LinuxQuestions.org
Download your favorite Linux distribution at LQ ISO.
Home Forums Tutorials Articles Register
Go Back   LinuxQuestions.org > Forums > Non-*NIX Forums > Programming
User Name
Password
Programming This forum is for all programming questions.
The question does not have to be directly related to Linux and any language is fair game.

Notices


Reply
  Search this Thread
Old 06-30-2012, 10:09 AM   #1
stf92
Senior Member
 
Registered: Apr 2007
Location: Buenos Aires.
Distribution: Slackware
Posts: 4,442

Rep: Reputation: 76
Substituting some characters in a text file (shell script).


Hi:

I have a text file from which I want to eliminate all newlines save in the case where two consecutive newlines are present. That is, one possible algorithm would be the following.

Code:
1. p=p+1           # advance character pointer
2. if char at position p = \n
       if char position p+1 = \n
           p=p+1
       else
           substitute char at p for ' '
3. goto step 1
If I want to implement it in the Bash script language, then
(a) I would begin by making use of a while sentence.
(b) I must treat p as a numeric variable.
(c) Is readline able to read char by char?
(d) And what would be a clause/instruction/sentence to write a file?
(e) Would it not be easier to have two files: one input file and one output file?

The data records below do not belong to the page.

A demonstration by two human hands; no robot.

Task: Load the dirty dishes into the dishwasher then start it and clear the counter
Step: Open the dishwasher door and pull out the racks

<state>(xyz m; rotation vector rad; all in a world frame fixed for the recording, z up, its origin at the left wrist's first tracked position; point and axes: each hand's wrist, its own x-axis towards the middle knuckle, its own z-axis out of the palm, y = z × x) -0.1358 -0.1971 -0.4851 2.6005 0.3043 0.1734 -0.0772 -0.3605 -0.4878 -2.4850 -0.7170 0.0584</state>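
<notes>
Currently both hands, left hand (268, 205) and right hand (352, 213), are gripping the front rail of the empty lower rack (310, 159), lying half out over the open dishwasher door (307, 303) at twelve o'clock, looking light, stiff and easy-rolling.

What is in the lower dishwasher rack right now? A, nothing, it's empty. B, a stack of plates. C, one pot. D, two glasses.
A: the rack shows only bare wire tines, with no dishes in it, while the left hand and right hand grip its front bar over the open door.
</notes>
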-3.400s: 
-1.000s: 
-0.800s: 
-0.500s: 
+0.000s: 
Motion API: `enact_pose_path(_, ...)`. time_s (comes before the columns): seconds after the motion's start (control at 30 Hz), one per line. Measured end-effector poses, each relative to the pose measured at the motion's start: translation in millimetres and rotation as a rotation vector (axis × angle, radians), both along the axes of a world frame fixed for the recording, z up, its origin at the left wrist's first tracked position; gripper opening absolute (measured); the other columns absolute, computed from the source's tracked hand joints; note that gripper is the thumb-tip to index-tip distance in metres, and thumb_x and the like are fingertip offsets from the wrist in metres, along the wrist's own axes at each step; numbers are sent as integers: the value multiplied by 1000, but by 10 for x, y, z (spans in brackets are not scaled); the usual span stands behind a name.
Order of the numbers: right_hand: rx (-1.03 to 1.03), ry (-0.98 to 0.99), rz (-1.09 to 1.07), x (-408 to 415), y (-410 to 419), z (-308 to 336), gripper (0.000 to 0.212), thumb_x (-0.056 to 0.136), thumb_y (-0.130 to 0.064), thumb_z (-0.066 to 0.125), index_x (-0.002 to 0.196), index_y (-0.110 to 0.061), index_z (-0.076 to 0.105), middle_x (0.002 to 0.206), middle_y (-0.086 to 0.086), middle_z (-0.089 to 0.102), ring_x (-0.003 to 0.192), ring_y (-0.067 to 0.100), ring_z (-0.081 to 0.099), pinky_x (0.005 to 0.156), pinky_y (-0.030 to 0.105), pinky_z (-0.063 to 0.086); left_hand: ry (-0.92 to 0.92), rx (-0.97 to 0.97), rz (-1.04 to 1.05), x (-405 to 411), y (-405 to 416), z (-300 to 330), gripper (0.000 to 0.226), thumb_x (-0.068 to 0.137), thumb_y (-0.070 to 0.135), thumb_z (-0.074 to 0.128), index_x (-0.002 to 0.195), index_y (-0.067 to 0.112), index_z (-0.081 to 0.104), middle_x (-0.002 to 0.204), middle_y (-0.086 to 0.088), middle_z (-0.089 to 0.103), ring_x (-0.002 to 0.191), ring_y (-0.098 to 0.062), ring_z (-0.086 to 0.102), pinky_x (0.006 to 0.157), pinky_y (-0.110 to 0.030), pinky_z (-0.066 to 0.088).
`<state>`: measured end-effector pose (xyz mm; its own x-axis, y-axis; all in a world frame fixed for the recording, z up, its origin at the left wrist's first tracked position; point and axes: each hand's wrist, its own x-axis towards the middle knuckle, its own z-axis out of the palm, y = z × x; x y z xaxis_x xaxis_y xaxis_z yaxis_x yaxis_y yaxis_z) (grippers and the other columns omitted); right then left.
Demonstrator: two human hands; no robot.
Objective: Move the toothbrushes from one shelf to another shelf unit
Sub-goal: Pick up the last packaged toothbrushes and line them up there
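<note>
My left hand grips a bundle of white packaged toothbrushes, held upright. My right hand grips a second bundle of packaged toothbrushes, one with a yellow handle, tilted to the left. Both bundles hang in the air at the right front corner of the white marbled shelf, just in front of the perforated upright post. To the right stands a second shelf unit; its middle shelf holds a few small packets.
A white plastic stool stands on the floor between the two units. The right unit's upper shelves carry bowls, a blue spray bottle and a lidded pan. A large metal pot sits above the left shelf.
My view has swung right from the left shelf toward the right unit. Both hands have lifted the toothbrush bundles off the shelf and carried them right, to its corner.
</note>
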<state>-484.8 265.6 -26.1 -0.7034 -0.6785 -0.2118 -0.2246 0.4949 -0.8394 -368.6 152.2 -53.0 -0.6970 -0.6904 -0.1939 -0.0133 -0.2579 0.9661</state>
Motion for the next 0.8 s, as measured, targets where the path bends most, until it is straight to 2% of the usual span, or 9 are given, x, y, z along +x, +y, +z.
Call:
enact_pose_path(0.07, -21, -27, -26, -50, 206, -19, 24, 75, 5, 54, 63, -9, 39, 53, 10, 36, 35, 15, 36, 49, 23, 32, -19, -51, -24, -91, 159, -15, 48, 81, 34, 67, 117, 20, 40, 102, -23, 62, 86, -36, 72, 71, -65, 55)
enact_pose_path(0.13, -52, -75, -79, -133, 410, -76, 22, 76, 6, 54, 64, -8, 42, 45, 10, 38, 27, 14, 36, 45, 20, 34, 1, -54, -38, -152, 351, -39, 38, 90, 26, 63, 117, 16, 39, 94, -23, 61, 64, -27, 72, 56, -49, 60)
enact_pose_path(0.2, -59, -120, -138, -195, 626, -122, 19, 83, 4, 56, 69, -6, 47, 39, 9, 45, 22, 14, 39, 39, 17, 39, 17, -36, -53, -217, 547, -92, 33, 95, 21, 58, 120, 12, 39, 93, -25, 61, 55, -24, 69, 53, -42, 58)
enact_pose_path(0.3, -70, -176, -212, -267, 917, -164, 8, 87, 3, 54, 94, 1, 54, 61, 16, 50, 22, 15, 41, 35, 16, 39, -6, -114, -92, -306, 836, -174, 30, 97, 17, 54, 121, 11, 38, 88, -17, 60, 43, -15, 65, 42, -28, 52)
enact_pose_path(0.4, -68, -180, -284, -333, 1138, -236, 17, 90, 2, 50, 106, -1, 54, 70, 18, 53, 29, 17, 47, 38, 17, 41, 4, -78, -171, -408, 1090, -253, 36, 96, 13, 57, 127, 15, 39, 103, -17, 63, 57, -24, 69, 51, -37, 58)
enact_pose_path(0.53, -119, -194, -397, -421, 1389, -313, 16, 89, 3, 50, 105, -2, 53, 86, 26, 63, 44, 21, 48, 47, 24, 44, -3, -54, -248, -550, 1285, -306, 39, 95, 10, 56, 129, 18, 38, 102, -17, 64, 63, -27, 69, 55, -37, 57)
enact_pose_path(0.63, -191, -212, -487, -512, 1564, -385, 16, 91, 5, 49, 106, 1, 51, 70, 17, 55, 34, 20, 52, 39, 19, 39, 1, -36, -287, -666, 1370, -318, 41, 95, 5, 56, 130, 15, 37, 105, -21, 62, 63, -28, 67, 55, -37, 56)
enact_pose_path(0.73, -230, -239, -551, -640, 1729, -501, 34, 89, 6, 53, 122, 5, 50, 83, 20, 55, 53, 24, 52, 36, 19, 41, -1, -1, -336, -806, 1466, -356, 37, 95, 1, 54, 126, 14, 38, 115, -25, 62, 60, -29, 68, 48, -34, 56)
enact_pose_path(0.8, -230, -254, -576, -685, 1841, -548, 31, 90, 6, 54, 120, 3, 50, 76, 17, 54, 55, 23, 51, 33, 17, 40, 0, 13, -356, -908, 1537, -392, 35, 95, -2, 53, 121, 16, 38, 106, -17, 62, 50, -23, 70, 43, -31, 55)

Could you give me some hints covering these points?

Last edited by stf92; 06-30-2012 at 10:11 AM.
 
Old 06-30-2012, 11:49 AM   #2
pixellany
LQ Veteran
 
Registered: Nov 2005
Location: Annapolis, MD
Distribution: Mint
Posts: 17,809

Rep: Reputation: 743Reputation: 743Reputation: 743Reputation: 743Reputation: 743Reputation: 743Reputation: 743
Code:
sed '/^$/d' oldfile > newfile
Not exactly what you requested---this one eliminates all empty lines. I suspect that sed can also be used for the problem as stated
 
1 members found this post helpful.
Old 06-30-2012, 01:24 PM   #3
stf92
Senior Member
 
Registered: Apr 2007
Location: Buenos Aires.
Distribution: Slackware
Posts: 4,442

Original Poster
Rep: Reputation: 76
I consider myself able to write the script. If only I new how to write one character at a time, in the style of C's fputc, fput, putc and putchar. But by reading the bash manual the only builtin command that does output is printf. On the contrary, for input there is the read builtin command.
 
Old 06-30-2012, 02:35 PM   #4
ntubski
Senior Member
 
Registered: Nov 2005
Distribution: Debian, Arch
Posts: 3,780

Rep: Reputation: 2081Reputation: 2081Reputation: 2081Reputation: 2081Reputation: 2081Reputation: 2081Reputation: 2081Reputation: 2081Reputation: 2081Reputation: 2081Reputation: 2081
Code:
$ help read
read: read [-ers] [-u fd] [-t timeout] [-p prompt] [-a array] [-n nchars] [-d delim] [name ...]
...
If -n is supplied with a non-zero NCHARS argument, read returns after
NCHARS characters have been read.
$ help echo
echo: echo [-neE] [arg ...]
     Output the ARGs.  If -n is specified, the trailing newline is
    suppressed. ...
Quote:
If only I new how to write one character at a time, in the style of C's fputc, fput, putc and putchar. But by reading the bash manual the only builtin command that does output is printf.
You can use printf or echo for output:
Code:
$ echo -n x ; echo -n y ; echo -n z ; echo
xyz
$ printf x ; printf y ; printf z ; printf '\n'
xyz
 
Old 06-30-2012, 02:43 PM   #5
stf92
Senior Member
 
Registered: Apr 2007
Location: Buenos Aires.
Distribution: Slackware
Posts: 4,442

Original Poster
Rep: Reputation: 76
Thanks ntubski. 'read -u fd' reads input from file descriptor fd. But then there must be a write command that writes to a given file descriptor!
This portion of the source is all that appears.